> _Exercise instructions_: Set down the material exactly as given, please, from its first line through the line that includes "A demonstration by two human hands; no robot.".

> _Input data_:
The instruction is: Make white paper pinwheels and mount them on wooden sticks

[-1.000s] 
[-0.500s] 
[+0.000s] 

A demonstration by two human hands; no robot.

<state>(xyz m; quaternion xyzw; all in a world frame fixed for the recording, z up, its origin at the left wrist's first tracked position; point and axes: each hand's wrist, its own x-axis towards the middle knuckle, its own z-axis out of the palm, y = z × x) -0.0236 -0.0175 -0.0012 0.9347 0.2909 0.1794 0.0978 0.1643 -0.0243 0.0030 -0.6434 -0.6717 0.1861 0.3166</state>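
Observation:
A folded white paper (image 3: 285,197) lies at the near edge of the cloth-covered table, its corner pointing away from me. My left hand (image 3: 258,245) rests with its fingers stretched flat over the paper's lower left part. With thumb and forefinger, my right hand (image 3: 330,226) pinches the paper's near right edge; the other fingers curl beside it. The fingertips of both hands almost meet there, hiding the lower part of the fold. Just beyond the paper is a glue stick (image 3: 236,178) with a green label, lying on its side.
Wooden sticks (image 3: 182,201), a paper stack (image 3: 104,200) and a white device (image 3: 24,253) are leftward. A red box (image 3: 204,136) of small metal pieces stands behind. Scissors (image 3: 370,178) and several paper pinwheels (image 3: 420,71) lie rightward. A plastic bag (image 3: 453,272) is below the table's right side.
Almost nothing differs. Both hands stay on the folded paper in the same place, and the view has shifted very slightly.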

> _Solution_:
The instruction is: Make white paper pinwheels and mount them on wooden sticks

[-1.000s] 
[-0.500s] 
[+0.000s] 

A demonstration by two human hands; no robot.

Nothing else remains for this exercise.